How Contact Center Downtime Affects Employee Performance

By Justin Robbins
0 min read

How Downtime Affects Employee Performance
Do you know how contact center downtime affects employee performance in your organization? In today’s blog, we’re going to explore what happens to things like frontline engagement, productivity and trust when the contact center experiences an outage. It’s all part of ongoing series where we’re revealing the costly impact of downtime. You can learn more about the financial costs by reading last week’s blog.
What’s been your experience with how employees react to unplanned outages? Over the last twenty years, I’ve held both frontline and leadership roles in the contact center and often encounter mixed feelings about the impact of an outage on employees. For some, the unexpected (albeit temporary) relief from answering inbound customer contacts is viewed as a blessing in disguise. Most frequently, this is in the case of environments where customers are regularly abusive or employee workloads are teetering on the brink of burnout. In other words, the contact centers that get excited about unplanned outages are, to be blunt, dysfunctional.
The typical employee doesn’t appreciate it when downtime affects their ability to do their job. Believe it or not but most contact center employees genuinely want to help the people that contact them. They count on the underlying systems to have reliable accessibility and need tools and processes that simplify their workflows. The employee impact of an outage is not just about the frustration of the system going down and the best in class organizations understand that downtime can lead to deeper, more complicated problems.
Lost productivity is the negative effect of downtime that is perhaps most often thought of when considering the impacts on employees. A business can’t recover the unproductive time that employees spent waiting for the outage to be restored. Those expenses alone can be quite costly, but the lost productivity doesn’t end there. The disruption of an outage often leads to employee complaints about unreliable systems, which results in leaders spending unplanned time addressing people problems. Suddenly the costs of lost productivity are exponentially larger.

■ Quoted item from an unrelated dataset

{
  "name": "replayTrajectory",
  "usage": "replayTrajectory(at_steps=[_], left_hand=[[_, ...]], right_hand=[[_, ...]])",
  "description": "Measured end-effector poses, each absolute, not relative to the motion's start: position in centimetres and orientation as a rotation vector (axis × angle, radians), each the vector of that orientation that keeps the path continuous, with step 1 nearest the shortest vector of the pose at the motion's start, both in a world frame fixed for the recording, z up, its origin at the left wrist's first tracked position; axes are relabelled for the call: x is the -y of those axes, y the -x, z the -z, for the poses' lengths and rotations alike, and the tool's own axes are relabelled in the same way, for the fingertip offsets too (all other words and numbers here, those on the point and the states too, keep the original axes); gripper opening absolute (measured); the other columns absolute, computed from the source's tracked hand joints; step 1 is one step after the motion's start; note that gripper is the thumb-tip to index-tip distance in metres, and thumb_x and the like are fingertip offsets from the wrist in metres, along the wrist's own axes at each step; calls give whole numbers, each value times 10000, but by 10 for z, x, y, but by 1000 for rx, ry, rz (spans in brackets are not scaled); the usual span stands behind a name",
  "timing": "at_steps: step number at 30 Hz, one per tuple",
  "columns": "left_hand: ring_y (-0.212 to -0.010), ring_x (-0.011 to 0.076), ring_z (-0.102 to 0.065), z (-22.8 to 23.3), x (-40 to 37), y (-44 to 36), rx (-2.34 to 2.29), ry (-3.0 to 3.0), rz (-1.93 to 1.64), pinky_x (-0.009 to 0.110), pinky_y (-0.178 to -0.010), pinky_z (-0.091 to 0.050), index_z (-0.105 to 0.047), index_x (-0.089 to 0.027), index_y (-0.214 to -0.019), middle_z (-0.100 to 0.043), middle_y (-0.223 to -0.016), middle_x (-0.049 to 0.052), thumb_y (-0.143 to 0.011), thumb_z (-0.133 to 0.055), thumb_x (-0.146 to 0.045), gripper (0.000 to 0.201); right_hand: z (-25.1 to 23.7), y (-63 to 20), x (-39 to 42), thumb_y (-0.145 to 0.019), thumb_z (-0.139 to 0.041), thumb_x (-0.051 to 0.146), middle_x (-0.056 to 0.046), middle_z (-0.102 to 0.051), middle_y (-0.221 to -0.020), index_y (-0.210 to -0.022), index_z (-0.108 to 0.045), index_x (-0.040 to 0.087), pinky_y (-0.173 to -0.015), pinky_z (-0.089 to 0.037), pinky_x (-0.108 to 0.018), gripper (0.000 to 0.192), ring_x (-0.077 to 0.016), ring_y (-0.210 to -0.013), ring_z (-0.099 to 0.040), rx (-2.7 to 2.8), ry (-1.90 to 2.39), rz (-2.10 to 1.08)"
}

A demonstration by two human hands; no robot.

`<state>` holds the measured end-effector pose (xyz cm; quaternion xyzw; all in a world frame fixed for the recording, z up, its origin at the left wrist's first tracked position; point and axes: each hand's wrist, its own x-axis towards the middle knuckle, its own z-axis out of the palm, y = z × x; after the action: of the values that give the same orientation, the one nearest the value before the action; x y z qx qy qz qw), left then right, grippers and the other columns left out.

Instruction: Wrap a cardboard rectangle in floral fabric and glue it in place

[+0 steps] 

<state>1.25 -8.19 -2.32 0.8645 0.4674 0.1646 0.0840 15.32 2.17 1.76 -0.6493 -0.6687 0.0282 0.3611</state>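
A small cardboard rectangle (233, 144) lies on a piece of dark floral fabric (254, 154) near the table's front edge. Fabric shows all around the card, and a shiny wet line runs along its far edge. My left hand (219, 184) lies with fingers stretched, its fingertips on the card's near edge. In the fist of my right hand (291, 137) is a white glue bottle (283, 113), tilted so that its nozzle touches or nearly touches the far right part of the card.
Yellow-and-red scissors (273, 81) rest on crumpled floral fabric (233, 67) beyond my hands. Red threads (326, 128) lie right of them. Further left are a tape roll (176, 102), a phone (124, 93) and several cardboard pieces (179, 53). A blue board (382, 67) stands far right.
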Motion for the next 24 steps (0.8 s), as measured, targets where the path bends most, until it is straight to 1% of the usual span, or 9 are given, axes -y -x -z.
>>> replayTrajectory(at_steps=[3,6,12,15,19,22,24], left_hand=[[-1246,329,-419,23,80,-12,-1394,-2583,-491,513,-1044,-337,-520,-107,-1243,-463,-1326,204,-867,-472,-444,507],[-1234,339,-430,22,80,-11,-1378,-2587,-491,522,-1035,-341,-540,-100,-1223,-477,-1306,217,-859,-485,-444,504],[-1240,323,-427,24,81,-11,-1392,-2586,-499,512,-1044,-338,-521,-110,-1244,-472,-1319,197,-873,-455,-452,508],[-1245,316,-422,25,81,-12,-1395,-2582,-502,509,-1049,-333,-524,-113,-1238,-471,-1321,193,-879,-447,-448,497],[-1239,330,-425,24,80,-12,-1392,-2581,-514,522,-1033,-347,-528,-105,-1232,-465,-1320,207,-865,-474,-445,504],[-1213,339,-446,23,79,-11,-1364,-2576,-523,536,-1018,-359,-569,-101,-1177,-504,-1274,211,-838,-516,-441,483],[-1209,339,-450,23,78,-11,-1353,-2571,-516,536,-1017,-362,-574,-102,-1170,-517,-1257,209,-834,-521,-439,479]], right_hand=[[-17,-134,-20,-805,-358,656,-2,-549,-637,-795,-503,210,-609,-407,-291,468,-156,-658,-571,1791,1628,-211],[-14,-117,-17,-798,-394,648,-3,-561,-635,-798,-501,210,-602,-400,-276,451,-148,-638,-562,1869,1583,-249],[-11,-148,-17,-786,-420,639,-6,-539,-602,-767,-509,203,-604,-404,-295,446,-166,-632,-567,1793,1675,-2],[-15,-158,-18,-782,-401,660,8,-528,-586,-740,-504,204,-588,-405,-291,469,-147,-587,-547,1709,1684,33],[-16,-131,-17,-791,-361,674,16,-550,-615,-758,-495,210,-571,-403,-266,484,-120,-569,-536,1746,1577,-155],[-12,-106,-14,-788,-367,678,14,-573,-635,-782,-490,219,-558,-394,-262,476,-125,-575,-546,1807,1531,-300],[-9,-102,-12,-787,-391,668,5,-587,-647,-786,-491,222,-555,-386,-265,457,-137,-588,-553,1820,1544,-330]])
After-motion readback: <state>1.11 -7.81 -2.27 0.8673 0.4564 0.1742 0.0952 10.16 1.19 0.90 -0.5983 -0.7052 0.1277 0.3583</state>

If system outages or latency happen often enough, they’ll also be a contributing factor to employee disengagement. In 2015, I spent a series of weeks interviewing hundreds of contact center agents to gain insight on what contributes to their success and engagement at work. The second most important factor was whether or not they had reliable tools and systems. It makes sense—agents expect to have what they need to do their job effectively. Who wouldn’t? For this reason, agents need to understand why an outage happened and if or how it can be prevented in the future. If they’re told to “deal with it” or something similarly dismissive, it’s the equivalent of telling them that you don’t care whether or not they can do their job. You may not mean it but, over time, these statements lead employees down a path of disengagement and contribute to distrust in leadership.